__Dataset items__:
....................
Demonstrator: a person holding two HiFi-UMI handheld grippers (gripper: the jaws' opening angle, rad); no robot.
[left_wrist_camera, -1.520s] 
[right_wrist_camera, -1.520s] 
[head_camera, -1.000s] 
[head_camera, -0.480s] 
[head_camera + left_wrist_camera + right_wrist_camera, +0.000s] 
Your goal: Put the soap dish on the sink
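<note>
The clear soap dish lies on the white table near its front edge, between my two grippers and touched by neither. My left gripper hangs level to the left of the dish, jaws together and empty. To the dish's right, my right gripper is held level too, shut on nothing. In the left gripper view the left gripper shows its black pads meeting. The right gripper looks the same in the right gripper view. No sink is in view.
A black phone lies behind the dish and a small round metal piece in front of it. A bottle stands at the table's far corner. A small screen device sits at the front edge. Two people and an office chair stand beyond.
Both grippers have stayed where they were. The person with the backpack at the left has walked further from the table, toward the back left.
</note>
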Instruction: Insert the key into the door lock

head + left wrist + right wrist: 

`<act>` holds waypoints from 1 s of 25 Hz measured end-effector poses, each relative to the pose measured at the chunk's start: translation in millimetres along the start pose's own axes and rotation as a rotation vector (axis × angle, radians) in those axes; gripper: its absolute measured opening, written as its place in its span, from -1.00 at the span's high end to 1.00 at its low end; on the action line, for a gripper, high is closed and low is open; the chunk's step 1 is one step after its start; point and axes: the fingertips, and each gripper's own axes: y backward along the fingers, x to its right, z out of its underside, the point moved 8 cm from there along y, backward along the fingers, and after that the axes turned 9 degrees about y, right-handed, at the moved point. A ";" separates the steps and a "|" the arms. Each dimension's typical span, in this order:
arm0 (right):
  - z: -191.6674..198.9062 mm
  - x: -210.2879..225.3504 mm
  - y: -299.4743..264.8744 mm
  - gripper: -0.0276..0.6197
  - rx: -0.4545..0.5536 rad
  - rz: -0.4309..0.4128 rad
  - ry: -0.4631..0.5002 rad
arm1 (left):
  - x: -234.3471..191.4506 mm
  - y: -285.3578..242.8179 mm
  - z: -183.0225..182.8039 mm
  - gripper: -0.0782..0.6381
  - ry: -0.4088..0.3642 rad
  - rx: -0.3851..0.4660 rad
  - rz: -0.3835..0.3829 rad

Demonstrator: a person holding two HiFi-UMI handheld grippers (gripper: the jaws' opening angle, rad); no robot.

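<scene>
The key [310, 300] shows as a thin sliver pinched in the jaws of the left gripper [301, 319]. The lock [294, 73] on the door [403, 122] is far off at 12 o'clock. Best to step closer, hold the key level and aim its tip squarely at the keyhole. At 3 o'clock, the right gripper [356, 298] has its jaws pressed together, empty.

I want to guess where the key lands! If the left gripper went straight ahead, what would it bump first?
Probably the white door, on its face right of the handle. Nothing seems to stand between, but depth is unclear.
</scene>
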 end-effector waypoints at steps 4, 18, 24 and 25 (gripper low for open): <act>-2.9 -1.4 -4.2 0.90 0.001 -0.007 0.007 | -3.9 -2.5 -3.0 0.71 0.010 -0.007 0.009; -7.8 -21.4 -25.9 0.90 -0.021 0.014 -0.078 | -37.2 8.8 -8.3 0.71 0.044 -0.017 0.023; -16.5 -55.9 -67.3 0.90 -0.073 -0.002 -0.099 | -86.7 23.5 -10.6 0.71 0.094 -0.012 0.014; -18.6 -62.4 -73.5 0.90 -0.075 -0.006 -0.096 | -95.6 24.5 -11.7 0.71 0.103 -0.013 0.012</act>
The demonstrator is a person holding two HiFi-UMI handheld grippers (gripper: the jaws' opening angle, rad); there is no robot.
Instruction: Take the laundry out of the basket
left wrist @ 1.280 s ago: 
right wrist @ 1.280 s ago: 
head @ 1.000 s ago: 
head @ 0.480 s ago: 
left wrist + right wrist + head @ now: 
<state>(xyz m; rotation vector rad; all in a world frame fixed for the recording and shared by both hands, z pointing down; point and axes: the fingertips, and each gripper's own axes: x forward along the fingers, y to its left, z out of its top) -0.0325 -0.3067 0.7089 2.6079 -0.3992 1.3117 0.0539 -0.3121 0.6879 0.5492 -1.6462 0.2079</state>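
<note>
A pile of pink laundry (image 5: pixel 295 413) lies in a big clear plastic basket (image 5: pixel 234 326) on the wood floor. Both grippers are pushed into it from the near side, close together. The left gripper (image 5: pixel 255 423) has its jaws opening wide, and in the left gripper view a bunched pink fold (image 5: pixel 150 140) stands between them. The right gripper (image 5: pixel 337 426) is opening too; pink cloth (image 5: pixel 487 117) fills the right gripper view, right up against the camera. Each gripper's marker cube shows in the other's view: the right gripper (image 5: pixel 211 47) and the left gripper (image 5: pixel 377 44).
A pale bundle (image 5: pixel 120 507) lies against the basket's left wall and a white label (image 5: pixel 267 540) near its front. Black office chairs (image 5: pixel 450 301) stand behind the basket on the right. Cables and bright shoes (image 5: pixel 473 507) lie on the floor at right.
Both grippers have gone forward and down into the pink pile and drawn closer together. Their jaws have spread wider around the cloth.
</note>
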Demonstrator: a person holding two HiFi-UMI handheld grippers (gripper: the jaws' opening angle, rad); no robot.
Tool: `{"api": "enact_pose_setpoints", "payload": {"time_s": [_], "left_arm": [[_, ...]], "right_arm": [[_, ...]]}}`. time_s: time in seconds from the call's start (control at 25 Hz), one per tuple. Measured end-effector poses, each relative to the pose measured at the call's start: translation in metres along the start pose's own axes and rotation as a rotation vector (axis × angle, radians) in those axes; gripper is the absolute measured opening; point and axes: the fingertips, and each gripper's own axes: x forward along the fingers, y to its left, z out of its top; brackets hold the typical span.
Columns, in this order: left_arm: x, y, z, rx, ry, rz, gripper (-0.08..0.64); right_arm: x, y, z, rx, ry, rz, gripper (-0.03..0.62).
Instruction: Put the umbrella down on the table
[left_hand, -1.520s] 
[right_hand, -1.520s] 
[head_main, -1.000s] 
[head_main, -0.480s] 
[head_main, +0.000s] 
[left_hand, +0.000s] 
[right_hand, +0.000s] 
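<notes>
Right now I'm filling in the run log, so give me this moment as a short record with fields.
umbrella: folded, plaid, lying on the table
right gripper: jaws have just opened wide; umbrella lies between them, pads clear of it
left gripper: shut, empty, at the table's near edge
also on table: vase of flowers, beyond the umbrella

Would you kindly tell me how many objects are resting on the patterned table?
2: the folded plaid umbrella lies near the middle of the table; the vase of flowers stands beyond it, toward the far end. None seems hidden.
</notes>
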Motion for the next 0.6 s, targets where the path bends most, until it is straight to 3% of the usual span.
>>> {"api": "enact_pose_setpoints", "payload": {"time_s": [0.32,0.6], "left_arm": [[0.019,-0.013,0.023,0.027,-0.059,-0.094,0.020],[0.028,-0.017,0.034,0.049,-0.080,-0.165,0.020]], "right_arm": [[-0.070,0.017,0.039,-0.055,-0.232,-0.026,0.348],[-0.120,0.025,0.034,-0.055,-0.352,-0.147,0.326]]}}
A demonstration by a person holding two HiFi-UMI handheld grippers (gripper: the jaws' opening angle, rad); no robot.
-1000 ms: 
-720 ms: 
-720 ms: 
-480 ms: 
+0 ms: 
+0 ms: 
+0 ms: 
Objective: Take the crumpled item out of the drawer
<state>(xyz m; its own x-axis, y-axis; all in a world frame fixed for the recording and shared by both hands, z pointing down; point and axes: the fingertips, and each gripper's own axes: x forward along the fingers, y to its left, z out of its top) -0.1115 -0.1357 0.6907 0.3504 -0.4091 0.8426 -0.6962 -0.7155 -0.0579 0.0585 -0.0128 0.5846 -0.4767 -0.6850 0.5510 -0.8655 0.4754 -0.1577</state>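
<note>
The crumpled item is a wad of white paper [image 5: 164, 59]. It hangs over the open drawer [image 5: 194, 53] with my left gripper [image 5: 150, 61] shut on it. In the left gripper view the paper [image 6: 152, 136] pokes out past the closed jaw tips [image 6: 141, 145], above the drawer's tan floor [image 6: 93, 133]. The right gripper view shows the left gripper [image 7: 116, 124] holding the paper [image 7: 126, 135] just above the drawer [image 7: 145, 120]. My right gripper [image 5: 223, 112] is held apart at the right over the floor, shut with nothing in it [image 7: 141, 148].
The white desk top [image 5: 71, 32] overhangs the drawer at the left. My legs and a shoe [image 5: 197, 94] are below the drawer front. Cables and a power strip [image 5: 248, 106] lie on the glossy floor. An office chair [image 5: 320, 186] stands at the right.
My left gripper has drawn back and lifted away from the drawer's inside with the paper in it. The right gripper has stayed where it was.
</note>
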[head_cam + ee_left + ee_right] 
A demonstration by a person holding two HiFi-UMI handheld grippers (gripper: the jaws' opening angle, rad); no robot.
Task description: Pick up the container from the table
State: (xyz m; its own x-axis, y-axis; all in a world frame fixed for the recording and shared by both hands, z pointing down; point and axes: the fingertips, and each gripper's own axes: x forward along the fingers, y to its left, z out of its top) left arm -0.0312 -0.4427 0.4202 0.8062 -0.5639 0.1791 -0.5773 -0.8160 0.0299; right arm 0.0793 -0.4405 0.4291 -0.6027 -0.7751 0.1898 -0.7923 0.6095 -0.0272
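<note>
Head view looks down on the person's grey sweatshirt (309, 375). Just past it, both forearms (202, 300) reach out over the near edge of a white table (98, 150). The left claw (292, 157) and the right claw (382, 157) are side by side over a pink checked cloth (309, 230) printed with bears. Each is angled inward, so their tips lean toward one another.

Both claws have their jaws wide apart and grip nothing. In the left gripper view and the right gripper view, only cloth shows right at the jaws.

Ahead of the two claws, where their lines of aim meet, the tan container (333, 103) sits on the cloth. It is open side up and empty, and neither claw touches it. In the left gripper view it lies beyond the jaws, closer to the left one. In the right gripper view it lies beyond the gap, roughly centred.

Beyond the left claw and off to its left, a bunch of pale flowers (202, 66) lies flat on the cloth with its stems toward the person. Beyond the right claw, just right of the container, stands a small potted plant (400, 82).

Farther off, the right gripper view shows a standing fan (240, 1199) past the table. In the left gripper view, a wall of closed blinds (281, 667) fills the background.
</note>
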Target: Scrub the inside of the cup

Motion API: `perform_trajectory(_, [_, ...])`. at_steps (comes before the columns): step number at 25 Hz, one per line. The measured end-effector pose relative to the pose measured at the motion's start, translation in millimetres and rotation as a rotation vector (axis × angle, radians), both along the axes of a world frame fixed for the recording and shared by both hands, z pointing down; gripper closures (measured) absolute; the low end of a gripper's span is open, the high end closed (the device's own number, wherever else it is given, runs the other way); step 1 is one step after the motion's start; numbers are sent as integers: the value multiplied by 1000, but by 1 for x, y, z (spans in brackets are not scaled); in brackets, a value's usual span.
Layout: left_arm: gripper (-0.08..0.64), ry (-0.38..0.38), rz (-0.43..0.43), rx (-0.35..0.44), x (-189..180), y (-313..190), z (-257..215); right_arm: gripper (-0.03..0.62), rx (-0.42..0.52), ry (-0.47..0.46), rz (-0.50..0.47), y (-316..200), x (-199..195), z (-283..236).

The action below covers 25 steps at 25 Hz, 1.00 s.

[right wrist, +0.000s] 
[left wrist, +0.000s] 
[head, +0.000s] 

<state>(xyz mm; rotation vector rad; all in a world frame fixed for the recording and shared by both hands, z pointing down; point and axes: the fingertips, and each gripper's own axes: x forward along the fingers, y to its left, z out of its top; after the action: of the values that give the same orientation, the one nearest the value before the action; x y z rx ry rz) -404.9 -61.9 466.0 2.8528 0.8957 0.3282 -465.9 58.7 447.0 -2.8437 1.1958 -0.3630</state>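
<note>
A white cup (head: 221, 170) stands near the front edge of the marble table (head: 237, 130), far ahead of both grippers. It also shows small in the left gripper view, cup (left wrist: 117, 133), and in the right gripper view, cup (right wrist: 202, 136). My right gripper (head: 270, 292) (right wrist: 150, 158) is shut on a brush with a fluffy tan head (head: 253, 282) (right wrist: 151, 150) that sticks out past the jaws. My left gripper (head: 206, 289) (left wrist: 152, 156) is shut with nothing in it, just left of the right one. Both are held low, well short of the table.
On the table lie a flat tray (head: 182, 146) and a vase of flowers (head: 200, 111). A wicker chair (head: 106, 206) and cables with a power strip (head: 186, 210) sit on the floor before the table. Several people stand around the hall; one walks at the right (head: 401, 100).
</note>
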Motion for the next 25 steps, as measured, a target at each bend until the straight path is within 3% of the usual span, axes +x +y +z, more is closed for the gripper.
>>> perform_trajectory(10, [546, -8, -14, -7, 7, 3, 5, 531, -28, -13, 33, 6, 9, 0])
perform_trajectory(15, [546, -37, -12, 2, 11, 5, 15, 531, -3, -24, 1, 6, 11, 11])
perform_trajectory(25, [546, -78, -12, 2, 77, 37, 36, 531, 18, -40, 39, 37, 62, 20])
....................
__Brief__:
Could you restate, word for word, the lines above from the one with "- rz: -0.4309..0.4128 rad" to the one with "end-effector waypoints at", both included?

__Your solution__:
  - rz: -0.4309..0.4128 rad
  - ry: -0.4631..0.5002 rad
arm1 (left):
  - x: -234.3471..191.4506 mm
  - y: -285.3578..242.8179 mm
  - z: -183.0225..182.8039 mm
  - gripper: -0.0782..0.6381
  - ry: -0.4088..0.3642 rad
  - rx: -0.3851..0.4660 rad
  - rz: -0.3835..0.3829 rad

Demonstrator: a person holding two HiFi-UMI handheld grippers (gripper: the jaws' opening angle, rad); no robot.

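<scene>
The key [310, 300] shows as a thin sliver pinched in the jaws of the left gripper [301, 319]. The lock [294, 73] on the door [403, 122] is far off at 12 o'clock. Best to step closer, hold the key level and aim its tip squarely at the keyhole. At 3 o'clock, the right gripper [356, 298] has its jaws pressed together, empty.

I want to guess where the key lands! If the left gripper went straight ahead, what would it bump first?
Probably the white door, on its face right of the handle. Nothing seems to stand between, but depth is unclear.
</scene>
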 end-effector waypoints at steps 4, 18, 24 and 25 (gripper low for open): <act>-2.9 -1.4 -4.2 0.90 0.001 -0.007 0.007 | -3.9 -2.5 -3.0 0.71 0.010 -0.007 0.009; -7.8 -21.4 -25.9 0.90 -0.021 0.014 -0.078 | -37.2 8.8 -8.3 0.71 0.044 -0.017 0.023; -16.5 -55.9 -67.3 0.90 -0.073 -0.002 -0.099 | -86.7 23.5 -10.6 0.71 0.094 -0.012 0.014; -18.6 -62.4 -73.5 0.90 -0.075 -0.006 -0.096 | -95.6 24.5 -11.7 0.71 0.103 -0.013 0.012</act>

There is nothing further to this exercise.